Naturally enough, Master Gammon allowed the interjection to pass, regarding it as simply a vagrant action of the engine of speech; while Mrs. Sumfit, with an interjector's consciousness of prodigious things implied which were not in any degree comprehended, left his presence in kindness, and with a shade less of the sense that he was a superior Christian.

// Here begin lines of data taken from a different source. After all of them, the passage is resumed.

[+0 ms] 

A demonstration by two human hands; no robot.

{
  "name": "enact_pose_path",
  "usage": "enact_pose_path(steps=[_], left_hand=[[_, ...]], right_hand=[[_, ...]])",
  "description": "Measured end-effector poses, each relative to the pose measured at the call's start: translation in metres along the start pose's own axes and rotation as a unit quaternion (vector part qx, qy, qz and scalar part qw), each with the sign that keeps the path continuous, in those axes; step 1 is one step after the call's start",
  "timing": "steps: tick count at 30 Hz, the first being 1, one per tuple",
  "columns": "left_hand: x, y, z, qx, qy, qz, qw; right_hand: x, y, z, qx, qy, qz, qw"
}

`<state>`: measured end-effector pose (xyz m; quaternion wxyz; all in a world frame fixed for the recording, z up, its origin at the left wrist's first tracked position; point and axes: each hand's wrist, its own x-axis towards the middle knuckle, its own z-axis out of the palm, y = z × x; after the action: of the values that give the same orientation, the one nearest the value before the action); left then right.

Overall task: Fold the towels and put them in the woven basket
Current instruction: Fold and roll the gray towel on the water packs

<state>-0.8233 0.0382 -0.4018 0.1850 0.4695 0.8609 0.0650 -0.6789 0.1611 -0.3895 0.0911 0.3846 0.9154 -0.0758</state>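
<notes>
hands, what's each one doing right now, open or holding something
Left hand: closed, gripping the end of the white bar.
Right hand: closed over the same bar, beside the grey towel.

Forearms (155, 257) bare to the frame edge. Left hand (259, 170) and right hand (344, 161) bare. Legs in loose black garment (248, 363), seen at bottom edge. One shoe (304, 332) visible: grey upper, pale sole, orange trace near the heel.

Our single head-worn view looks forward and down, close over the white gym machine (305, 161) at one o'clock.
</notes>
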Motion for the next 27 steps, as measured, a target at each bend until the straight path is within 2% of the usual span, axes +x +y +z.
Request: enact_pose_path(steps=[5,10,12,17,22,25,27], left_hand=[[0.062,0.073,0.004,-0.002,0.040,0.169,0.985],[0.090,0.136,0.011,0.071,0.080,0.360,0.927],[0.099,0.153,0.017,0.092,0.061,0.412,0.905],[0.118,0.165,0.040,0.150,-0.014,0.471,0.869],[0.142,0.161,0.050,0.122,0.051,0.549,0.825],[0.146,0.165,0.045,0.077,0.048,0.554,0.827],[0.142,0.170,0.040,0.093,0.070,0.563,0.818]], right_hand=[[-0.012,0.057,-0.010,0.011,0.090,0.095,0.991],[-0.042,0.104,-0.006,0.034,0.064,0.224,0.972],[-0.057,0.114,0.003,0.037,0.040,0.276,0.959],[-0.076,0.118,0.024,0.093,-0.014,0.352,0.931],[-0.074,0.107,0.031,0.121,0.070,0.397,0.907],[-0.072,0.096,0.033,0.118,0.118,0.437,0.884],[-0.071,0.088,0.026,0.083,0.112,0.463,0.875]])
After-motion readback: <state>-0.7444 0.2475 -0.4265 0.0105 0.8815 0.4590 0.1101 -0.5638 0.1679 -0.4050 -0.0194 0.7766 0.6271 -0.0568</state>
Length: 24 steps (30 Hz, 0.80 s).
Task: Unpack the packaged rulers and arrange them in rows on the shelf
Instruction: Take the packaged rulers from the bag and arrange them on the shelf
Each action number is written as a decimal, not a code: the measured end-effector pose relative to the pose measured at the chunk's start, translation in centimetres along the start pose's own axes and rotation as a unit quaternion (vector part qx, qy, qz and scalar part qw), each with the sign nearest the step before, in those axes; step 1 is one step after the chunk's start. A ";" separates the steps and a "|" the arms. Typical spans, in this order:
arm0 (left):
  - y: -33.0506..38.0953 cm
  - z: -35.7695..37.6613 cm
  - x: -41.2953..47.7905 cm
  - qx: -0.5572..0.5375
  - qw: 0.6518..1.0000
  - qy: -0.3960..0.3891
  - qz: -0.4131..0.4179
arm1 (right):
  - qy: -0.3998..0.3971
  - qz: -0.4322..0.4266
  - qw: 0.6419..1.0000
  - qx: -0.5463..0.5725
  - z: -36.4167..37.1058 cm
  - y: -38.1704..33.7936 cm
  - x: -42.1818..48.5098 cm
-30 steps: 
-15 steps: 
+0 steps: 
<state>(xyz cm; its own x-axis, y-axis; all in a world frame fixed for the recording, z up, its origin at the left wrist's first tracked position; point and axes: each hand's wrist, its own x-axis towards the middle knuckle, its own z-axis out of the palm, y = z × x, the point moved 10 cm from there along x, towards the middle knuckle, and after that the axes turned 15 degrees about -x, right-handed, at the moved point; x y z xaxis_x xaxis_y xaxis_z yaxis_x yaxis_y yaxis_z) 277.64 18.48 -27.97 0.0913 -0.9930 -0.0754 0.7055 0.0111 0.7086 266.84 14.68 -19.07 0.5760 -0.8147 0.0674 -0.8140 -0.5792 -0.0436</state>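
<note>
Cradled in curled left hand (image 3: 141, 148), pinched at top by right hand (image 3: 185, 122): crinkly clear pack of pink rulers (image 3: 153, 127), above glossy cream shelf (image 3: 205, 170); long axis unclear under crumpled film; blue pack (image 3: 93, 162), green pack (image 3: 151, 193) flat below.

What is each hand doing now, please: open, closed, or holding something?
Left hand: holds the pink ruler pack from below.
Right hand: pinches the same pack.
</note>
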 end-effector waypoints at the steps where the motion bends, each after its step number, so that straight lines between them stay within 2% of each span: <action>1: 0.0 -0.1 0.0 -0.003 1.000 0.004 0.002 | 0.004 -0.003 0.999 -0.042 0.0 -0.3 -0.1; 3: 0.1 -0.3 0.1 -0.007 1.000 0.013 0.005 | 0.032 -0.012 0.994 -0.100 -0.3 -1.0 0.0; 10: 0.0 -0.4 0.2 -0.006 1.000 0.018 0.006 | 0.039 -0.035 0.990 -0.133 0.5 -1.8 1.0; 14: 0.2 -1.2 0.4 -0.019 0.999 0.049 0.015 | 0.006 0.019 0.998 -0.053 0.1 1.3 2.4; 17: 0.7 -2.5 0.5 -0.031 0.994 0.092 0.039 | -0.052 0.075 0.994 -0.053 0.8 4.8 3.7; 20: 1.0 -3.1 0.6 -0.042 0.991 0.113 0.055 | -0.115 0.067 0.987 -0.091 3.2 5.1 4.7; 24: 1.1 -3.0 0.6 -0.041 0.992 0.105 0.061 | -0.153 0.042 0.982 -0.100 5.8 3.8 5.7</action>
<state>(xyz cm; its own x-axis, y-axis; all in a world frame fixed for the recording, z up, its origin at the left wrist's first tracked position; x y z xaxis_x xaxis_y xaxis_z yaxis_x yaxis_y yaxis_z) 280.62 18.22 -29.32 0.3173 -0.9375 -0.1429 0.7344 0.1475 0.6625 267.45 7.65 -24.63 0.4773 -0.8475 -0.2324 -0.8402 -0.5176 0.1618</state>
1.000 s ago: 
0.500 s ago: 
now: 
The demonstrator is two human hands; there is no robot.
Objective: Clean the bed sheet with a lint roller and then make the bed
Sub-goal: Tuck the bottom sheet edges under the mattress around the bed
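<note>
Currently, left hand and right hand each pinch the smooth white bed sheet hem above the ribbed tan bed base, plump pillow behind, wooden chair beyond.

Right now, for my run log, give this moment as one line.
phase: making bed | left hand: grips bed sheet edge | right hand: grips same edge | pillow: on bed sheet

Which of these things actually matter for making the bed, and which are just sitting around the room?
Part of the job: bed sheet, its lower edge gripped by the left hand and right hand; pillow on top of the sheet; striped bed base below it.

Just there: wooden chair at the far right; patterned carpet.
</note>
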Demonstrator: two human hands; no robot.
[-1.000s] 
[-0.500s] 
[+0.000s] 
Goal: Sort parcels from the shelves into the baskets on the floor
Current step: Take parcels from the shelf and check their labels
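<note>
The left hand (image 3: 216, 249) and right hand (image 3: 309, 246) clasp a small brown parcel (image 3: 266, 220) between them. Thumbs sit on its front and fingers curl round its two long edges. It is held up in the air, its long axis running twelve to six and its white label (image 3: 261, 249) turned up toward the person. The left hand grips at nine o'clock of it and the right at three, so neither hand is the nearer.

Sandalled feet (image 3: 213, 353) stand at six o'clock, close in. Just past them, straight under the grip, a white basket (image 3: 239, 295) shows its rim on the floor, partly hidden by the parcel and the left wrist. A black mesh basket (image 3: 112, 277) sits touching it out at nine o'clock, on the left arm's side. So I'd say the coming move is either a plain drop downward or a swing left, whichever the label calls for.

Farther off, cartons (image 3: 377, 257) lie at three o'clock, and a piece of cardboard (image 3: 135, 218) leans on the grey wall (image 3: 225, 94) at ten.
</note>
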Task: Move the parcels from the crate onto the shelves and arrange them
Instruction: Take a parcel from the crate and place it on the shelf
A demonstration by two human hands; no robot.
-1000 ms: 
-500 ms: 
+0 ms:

Nevertheless, the sight of Master Gammon was like a comforting medicine to all who were in the house. He was Mrs. Sumfit's clock; he was balm and blessedness in Rhoda's eyes; Anthony was jealous of him; the farmer held to him as to a stake in the ground: even Robert, who rallied and tormented, and was vexed by him, admitted that he stood some way between an example and a warning, and was a study. The grand primaeval quality of unchangeableness, as exhibited by this old man, affected them singularly in their recovery from the storm and the wreck of the hours gone by; so much so that they could not divest themselves of the idea that it was a manifestation of power in Master Gammon to show forth undisturbed while they were feeling their life shaken in them to the depths. I have never had the opportunity of examining the idol-worshipping mind of a savage; but it seems possible that the immutability of aspect of his little wooden God may sometimes touch him with a similar astounded awe;—even when, and indeed especially after, he has thrashed it. Had the old man betrayed his mortality in a sign of curiosity to know why the hubbub of trouble had arisen, and who was to blame, and what was the story, the effect on them would have been diminished. He really seemed granite among the turbulent waves. "Give me Gammon's life!" was Farmer Fleming's prayerful interjection; seeing him come and go, sit at his meals, and sleep and wake in season, all through those tragic hours of suspense, without a question to anybody. Once or twice, when his eye fell upon the doctor, Master Gammon appeared to meditate. He observed that the doctor had never been called in to one of his family, and it was evident that he did not understand the complication of things which rendered the doctor's visit necessary.
"You'll never live so long as that old man," the farmer said to Robert.
"No; but when he goes, all of him's gone," Robert answered.
"But Gammon's got the wisdom to keep himself safe, Robert; there's no one to blame for his wrinkles."
"Gammon's a sheepskin old Time writes his nothings on," said Robert. "He's safe—safe enough. An old hulk doesn't very easily manage to founder in the mud, and Gammon's been lying on the mud all his life."
"Let that be how 't will," returned the farmer; "I've had days o' mortal envy of that old man."
"Well, it's whether you prefer being the fiddle or the fiddle-case," quoth Robert.
Of Anthony the farmer no longer had any envy. In him, though he was as passive as Master Gammon, the farmer beheld merely a stupefied old man, and not a steady machine. He knew that some queer misfortune had befallen Anthony.
"He'll find I'm brotherly," said Mr. Fleming; but Anthony had darkened his golden horizon for him, and was no longer an attractive object to his vision.